◆ Assignment ◆
Reproduce the full listing without a single change.

◆ Dataset content ◆
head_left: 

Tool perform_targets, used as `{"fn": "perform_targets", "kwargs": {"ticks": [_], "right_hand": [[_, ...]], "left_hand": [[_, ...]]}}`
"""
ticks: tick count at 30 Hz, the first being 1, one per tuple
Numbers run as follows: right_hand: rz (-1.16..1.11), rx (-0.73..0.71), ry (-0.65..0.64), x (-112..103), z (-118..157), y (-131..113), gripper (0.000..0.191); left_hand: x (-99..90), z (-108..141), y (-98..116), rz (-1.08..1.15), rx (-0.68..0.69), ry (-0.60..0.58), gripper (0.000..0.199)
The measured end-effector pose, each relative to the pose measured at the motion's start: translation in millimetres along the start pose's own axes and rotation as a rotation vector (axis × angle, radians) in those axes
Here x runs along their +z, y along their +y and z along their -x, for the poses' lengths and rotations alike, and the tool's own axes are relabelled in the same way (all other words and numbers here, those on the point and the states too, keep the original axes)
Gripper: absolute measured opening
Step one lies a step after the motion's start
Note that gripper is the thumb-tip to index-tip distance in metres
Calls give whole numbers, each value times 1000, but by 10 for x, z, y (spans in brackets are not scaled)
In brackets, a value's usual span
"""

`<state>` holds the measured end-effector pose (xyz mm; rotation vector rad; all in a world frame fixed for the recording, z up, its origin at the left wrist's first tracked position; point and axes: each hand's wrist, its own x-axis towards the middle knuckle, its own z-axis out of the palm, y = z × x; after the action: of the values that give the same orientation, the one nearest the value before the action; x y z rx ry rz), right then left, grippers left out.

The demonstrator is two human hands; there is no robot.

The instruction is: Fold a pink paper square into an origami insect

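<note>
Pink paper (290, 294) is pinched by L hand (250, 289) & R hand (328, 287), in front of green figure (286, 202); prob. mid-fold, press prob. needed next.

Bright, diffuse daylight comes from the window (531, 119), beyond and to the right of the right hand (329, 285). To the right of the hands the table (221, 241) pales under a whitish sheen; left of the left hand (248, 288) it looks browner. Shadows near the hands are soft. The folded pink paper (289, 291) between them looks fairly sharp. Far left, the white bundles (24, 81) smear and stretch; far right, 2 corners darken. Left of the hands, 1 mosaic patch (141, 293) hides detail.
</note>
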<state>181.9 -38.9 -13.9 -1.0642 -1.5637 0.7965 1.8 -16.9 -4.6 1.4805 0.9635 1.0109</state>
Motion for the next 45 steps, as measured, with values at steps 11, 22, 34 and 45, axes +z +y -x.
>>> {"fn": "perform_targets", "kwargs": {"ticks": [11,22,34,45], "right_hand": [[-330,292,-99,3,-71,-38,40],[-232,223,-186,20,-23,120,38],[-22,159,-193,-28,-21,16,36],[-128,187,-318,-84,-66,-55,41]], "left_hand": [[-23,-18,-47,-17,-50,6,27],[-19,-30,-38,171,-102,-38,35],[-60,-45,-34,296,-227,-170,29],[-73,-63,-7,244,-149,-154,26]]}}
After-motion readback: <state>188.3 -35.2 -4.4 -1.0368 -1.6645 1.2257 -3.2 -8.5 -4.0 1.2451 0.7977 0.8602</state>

◆ Task answer ◆
head_left: 

Tool perform_targets, used as `{"fn": "perform_targets", "kwargs": {"ticks": [_], "right_hand": [[_, ...]], "left_hand": [[_, ...]]}}`
"""
ticks: tick count at 30 Hz, the first being 1, one per tuple
Numbers run as follows: right_hand: rz (-1.16..1.11), rx (-0.73..0.71), ry (-0.65..0.64), x (-112..103), z (-118..157), y (-131..113), gripper (0.000..0.191); left_hand: x (-99..90), z (-108..141), y (-98..116), rz (-1.08..1.15), rx (-0.68..0.69), ry (-0.60..0.58), gripper (0.000..0.199)
The measured end-effector pose, each relative to the pose measured at the motion's start: translation in millimetres along the start pose's own axes and rotation as a rotation vector (axis × angle, radians) in those axes
Here x runs along their +z, y along their +y and z along their -x, for the poses' lengths and rotations alike, and the tool's own axes are relabelled in the same way (all other words and numbers here, those on the point and the states too, keep the original axes)
Gripper: absolute measured opening
Step one lies a step after the motion's start
Note that gripper is the thumb-tip to index-tip distance in metres
Calls give whole numbers, each value times 1000, but by 10 for x, z, y (spans in brackets are not scaled)
In brackets, a value's usual span
"""

`<state>` holds the measured end-effector pose (xyz mm; rotation vector rad; all in a world frame fixed for the recording, z up, its origin at the left wrist's first tracked position; point and axes: each hand's wrist, its own x-axis towards the middle knuckle, its own z-axis out of the palm, y = z × x; after the action: of the values that give the same orientation, the one nearest the value before the action; x y z rx ry rz), right then left, grippers left out.

The demonstrator is two human hands; there is no robot.

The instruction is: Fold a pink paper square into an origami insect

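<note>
Pink paper (290, 294) is pinched by L hand (250, 289) & R hand (328, 287), in front of green figure (286, 202); prob. mid-fold, press prob. needed next.

Bright, diffuse daylight comes from the window (531, 119), beyond and to the right of the right hand (329, 285). To the right of the hands the table (221, 241) pales under a whitish sheen; left of the left hand (248, 288) it looks browner. Shadows near the hands are soft. The folded pink paper (289, 291) between them looks fairly sharp. Far left, the white bundles (24, 81) smear and stretch; far right, 2 corners darken. Left of the hands, 1 mosaic patch (141, 293) hides detail.
</note>
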<state>181.9 -38.9 -13.9 -1.0642 -1.5637 0.7965 1.8 -16.9 -4.6 1.4805 0.9635 1.0109</state>
Motion for the next 45 steps, as measured, with values at steps 11, 22, 34 and 45, axes +z +y -x.
>>> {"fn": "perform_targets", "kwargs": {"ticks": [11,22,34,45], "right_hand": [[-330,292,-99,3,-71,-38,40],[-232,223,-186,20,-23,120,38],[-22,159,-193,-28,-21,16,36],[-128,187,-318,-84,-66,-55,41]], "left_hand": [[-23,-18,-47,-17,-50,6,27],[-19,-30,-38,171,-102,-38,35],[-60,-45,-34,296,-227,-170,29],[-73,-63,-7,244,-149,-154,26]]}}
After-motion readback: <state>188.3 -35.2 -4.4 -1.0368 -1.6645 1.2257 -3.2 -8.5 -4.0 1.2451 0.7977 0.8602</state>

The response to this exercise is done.